Thanks for your original post Rick, because I happen to think that buskers, however good or bad, are the closest link we have to the oral tradition. I have never made any bones about the fact that I do it for money. I try to entertain people well, look as good as age and nature permit and behave like the sort of person you would want to drink a coffee with. Good work is worth good money wherever you work and I have always had that attitude to busking. There are people who are good and bad at every profession - and Lord knows - there are some rotten buskers too! However, I have always had time for buskers who genuinely care about what they do and want to improve. Naturally, In Obu's comments strike a chord with me, as do yours Rick. That's good attitude.Above all we need to project the positive side of what we do. A good opportunity for Europe based people to experience that is at the "Pflaster Spektakel" in Linz, Austria,which takes place on the third weekend of July every year.
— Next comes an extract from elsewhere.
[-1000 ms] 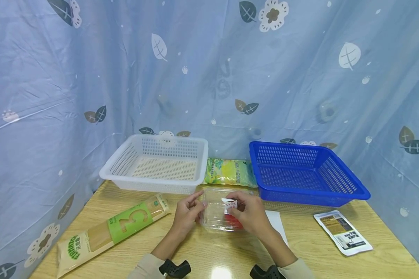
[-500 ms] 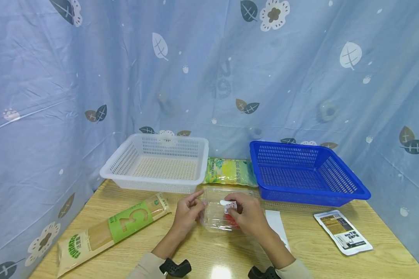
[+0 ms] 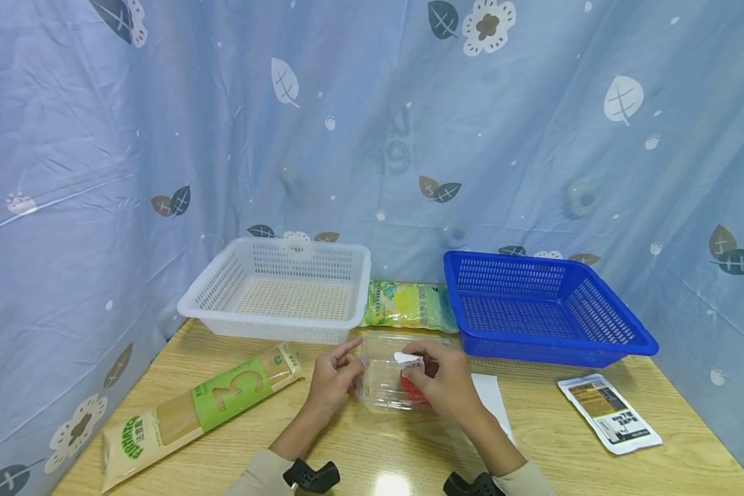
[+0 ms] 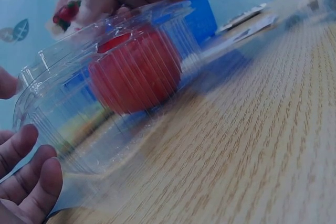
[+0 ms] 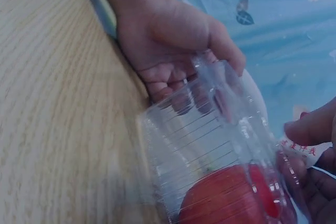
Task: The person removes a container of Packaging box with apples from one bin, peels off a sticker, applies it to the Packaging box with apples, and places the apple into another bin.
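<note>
A clear plastic clamshell box (image 3: 381,389) stands on the table with a smooth, round red fruit (image 4: 139,74) inside. My left hand (image 3: 333,375) holds the box by its left side, with the index finger stretched to the back corner and the other fingers against the wall. Over the right part of the lid, my right hand (image 3: 444,379) pinches a small white label (image 3: 407,358) between thumb and fingers. Red characters show on the label in the right wrist view, and a strawberry picture (image 4: 67,14) in the left wrist view. The label's far edge is curled up.
Behind the box lie a yellow-green packet (image 3: 409,306), a white basket (image 3: 273,324) and a blue basket (image 3: 552,348). A noodle packet (image 3: 204,410) is at left, a white pouch (image 3: 609,413) at right. White paper (image 3: 491,399) lies partly under my right forearm.
The label in my right hand has bent over, so less of its printed face shows in the head view. The box and my left hand stay in place.
</note>
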Demonstrator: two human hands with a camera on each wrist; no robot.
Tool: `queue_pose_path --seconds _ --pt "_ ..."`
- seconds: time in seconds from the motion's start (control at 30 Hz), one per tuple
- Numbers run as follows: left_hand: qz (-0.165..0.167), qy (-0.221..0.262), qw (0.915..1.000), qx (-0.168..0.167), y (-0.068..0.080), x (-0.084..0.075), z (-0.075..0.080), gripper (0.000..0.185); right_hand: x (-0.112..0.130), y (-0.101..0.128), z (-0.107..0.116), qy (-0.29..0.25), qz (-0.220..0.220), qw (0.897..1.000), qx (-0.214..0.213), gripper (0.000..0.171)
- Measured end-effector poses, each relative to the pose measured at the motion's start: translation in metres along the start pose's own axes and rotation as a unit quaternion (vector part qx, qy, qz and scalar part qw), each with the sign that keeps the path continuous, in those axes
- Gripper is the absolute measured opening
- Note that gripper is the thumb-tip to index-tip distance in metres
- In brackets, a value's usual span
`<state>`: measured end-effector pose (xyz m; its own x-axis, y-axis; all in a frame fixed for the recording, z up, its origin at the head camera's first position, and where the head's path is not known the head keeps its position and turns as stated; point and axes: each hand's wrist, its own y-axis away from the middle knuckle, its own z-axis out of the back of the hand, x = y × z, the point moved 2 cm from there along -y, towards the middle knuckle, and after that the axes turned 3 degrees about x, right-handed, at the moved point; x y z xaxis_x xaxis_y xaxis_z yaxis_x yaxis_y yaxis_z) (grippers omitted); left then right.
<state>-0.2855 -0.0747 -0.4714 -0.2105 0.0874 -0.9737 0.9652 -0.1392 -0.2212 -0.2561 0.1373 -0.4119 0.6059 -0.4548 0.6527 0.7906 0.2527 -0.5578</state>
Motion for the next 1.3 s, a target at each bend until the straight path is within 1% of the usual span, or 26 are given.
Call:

It is hard to disagree with the sentiments which inspired Jeep Man's post, but I have to say that I have not just seen blind old men playing on the street. I knew Kieren Goss, the platinum selling Irish folkie, in his busking days here in Cologne. I also ran into Don Partridge, Phil Free, and Pete Morton. I last saw Klaus der Geiger playing last Friday. He is (in my view) one of the world's greatest living folk musicians in terms of musical accomplishment. If he had worked in English, his stature would probably have approached that of Woody Guthrie. His lifestyle is probaly the closest in spirit. Russ has made a fair point - namely that busking never really was legal. We always seem to be tolerated rather than encouraged. Hesperis talks about the good things which buskers bring to walking areas. Perhaps if we bring more good things there we will become more universally welcome. Alan.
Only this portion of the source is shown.